Niye ‘ortak duyuru’ demiş Nasan Tur, herhalde sergisinde izlediğimiz ‘gerçek’ler hepimizi ilgilendirdiği için: Yakın tarihte yaşanmış ve hemen hepimizin toplumsal belleğine kazınmış birtakım ekonomik, siyasi, kültürel olaylar... Üst kattan başlarsanız, sanatçının tatlı sürpriziyle karşılaşacaksınız: Öyle bir gazete tasarlamış ki Nasan Tur, son yirmi otuz yılın yalnızca iyi haberleriyle dolu. Irkçılığın, ayrımcılığın, savaşların, ekonomik krizlerin sona erdiği pembeşeker bir dünya görüntüsü var Tur’un ‘İyi Haberler’ gazetesinde üstelik hepsi, Nelson Mandela’nın serbest bırakılmasından Diana-Charles evliliğine kadar- sahici. Projenin nereden çıktığı malum: Sizin de canınız sıkılmıyor mu gazeteleri okurken? Bir gün de iyi bir şeyler olsa, demiyor musunuz? 5000 kopya olmak üzere izleyicinin alıp gidebileceği gazete formatında gerçekleştirilen ‘İyi Haberler’in ilk anda insanda yarattığı iyimser duygu çabucak kayboluyor ama, onu da belirtelim. Dünya daha iyi bir yer oldu mu ki, bir sürü iyi şeyden sonra?.. Kısacası, Nasan Tur’un sanatının genel bir özelliği olarak görünen ironik tavır, burada da iş başında. İşlerinin taşıdığı kamusallık boyutu da Tur’un tasarladığı gazetenin belirleyici özelliklerinden: ‘İyi Haberler’de artık yalnızca dışardan bakarak yargılar hale gelen insanın kamusal sorumluluklar karşısındaki edilgen tutumu da okunabiliyor.
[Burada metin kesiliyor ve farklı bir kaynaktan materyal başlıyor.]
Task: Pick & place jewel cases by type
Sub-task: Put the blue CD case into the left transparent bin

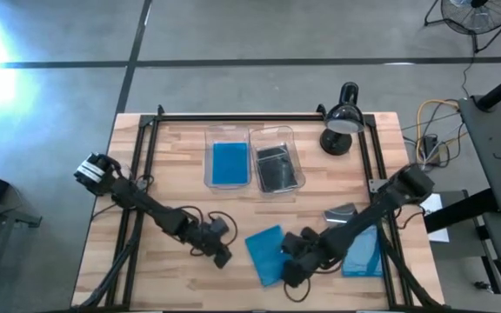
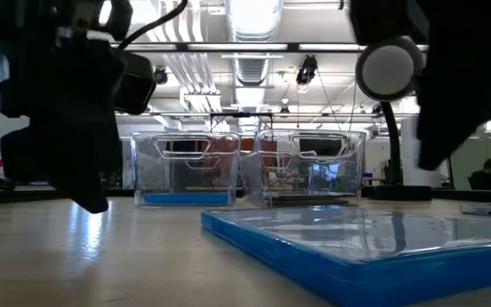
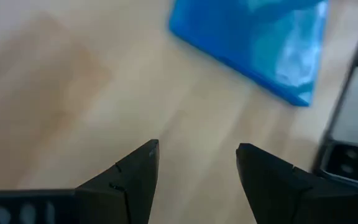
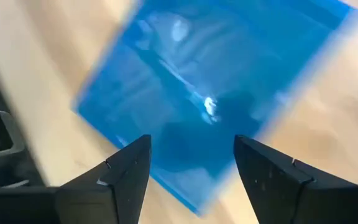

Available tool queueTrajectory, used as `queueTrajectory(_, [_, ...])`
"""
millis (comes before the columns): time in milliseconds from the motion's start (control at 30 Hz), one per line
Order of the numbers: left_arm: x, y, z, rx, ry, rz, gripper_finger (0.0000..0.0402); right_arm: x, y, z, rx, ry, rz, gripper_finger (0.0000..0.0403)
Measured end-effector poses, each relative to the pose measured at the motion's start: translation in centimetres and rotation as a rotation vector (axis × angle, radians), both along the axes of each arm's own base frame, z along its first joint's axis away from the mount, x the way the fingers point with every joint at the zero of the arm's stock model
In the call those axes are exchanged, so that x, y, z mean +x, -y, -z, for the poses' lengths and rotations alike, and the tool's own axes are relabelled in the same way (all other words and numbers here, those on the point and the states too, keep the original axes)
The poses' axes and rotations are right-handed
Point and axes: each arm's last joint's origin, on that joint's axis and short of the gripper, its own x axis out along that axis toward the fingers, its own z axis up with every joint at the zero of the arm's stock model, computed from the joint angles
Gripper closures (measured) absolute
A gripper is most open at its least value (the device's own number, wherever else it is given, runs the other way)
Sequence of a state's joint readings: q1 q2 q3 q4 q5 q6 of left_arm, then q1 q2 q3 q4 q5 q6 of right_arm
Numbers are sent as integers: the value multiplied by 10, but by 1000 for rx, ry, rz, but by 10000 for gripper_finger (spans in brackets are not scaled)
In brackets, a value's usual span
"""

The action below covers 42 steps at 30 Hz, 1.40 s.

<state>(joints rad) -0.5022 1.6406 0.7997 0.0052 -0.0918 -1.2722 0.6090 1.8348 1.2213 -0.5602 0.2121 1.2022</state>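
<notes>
A translucent blue jewel case [image 1: 266, 254] lies flat on the table near its near edge, and it also shows in the low view [image 2: 365, 246]. My right gripper [image 4: 191, 140] is open and hovers just above this case [image 4: 210, 93], at its right side [image 1: 290, 275]. My left gripper [image 3: 197, 146] is open over bare wood to the left of the case [image 3: 253, 43], low above the table [image 1: 224, 257]. A second blue case [image 1: 364, 252] lies partly under the right arm. A grey case [image 1: 342, 211] lies beyond it. One bin holds a blue case [image 1: 229, 163], the other a dark case [image 1: 277, 169].
Two clear bins [image 2: 186, 170] [image 2: 309, 166] stand side by side at the table's middle, toward the far edge. A black desk lamp [image 1: 342, 122] stands at the far right corner. A black frame rail [image 1: 259, 116] runs along the far edge. Bare wood [image 1: 163, 174] lies left of the bins.
</notes>
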Motion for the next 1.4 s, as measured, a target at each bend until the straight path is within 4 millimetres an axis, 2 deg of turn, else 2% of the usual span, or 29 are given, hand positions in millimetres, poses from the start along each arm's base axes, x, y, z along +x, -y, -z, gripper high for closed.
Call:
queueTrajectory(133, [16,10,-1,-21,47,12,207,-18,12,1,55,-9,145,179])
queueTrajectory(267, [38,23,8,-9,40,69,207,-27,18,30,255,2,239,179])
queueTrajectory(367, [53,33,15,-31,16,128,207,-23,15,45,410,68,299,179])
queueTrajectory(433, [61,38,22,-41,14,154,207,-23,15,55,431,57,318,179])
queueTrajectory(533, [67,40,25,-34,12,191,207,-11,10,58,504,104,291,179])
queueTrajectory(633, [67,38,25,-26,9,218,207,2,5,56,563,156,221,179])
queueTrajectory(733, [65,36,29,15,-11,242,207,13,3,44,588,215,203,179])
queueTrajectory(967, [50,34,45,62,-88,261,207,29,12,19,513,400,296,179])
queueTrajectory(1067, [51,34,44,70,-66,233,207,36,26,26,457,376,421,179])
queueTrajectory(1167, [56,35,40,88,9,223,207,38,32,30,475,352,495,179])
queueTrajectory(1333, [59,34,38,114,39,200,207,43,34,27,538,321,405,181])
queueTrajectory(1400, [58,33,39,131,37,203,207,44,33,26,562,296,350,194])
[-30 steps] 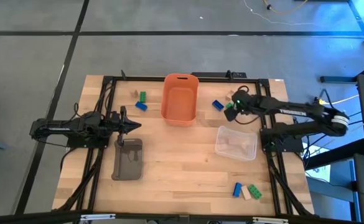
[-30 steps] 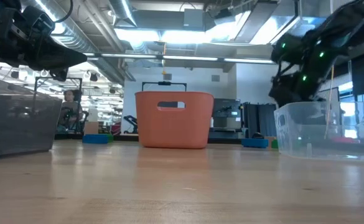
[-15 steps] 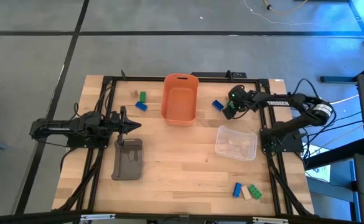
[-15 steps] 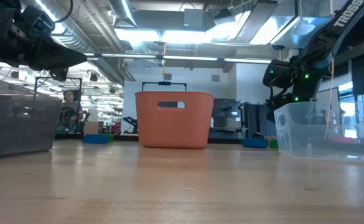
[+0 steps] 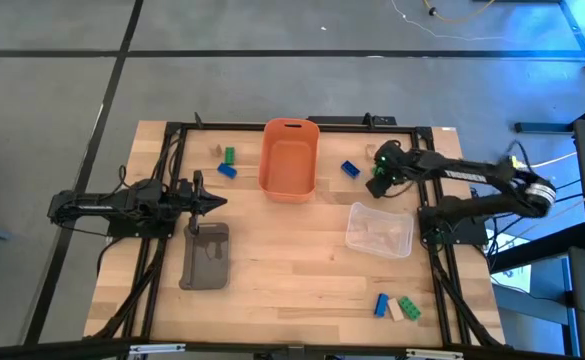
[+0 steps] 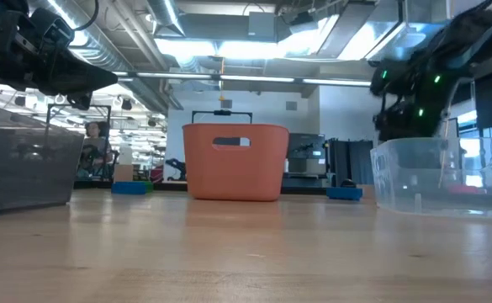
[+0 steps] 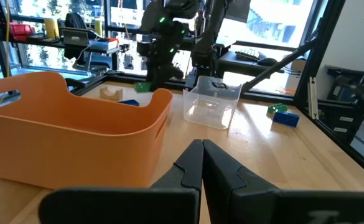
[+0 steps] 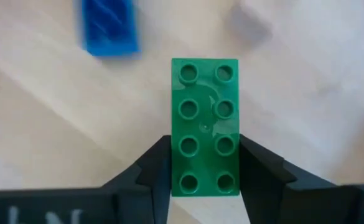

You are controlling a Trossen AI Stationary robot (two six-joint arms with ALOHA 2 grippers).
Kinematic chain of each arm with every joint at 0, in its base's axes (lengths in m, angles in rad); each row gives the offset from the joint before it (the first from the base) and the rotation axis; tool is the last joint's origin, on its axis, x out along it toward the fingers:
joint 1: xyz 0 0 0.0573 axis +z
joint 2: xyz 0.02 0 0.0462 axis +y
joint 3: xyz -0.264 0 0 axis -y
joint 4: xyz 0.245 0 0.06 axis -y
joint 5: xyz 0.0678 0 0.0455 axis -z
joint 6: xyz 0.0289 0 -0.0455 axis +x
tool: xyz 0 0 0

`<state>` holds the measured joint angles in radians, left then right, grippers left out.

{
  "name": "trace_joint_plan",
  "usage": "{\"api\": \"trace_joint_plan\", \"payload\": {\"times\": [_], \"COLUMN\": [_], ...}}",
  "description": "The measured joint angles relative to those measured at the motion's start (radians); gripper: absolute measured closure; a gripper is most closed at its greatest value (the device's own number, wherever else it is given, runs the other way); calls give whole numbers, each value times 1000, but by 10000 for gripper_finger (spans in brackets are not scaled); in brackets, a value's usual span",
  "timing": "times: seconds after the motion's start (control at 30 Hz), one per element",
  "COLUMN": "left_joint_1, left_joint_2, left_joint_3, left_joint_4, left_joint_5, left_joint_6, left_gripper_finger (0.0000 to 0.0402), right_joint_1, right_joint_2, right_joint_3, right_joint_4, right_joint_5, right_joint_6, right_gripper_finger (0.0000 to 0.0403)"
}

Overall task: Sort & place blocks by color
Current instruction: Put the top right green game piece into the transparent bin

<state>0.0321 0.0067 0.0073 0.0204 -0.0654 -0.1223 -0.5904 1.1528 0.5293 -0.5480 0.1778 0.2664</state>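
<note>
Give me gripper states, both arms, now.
Left gripper: shut, empty, waiting at the table's left side.
Right gripper: shut on the green block, near the blue block.

Since a second ago your right gripper (image 5: 376,186) dropped near the green brick (image 8: 205,126) at about one o'clock on the table, closed its fingers (image 8: 155,167) against the brick's two long sides, and came up with it. The arm first reached left, then drew back right.
</note>
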Motion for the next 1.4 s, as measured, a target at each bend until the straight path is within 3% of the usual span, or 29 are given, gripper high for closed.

Resim sehpası gibi ekranlar
Biz ‘İyi Haberler’den başladık ama, Nasan Tur’un sergisinde izleyiciyi öncelikle karşılayan iş, sergiye de adını veren ‘Ortak Duyuru’, aslında son derece karamsar bir boyuta sahip: Bu karamsarlığı ifade eden karanlık bir atmosferde izlediğimiz videolarda, kaybolmuş kişilerin sokak sanatçıları tarafından portrelerinin yapılması sürecini izliyoruz. Nasan Tur burada da aslında kamusal alanı galeriye taşımış, her bir videoyu sokak sanatçılarının resim sehpasıymış gibi bir düzenek içinde mekâna yerleştirmiş. Portrelerin yapılış sürecini izlemenin keyifli oluşu, işe yine ironik bir boyut kazandırıyor: Herkes etrafına toplanır o sanatçıların, benzerlik yakalayabilecek mi diye bekleşenler olur, bilirsiniz. Ne var ki Nasan Tur’un videolarındaki kişiler siyasi faaliyetlerden dolayı ortadan kaybolan kişiler ve ancak bu portrelerde yeniden varlık kazanıyorlar. Tur’un anlatımı etkileyici ama, kayıplar konusundaki ‘Bir Anıt İçin Proje’ başlıklı videosuyla Venedik Bienali’nde önce 2005’te Latin Amerika pavyonunda, uyandırdığı yoğun ilgi nedeniyle yeniden aynı videoyla 2007’de bienalin ana sergisinde yer alan Oscar Munoz’u düşününce özgünlüğünü ne yazık ki büyük ölçüde yitiriyor. Munoz da beş adet videoda karakalem portreleri yapıldıkça silinen yüzler aracılığıyla Kolombiya’da siyasi olaylara bağlı olarak ortadan kaybolanları gündeme getirmişti. Munoz’un işiyle karşılaştırıldığında Tur’un sergileme biçimi, sokak sanatçılarını özellikle çağrıştırdığı için daha ‘neşeli’; Munoz’un işi, konu itibarıyla, daha iç çelici ve derin(di).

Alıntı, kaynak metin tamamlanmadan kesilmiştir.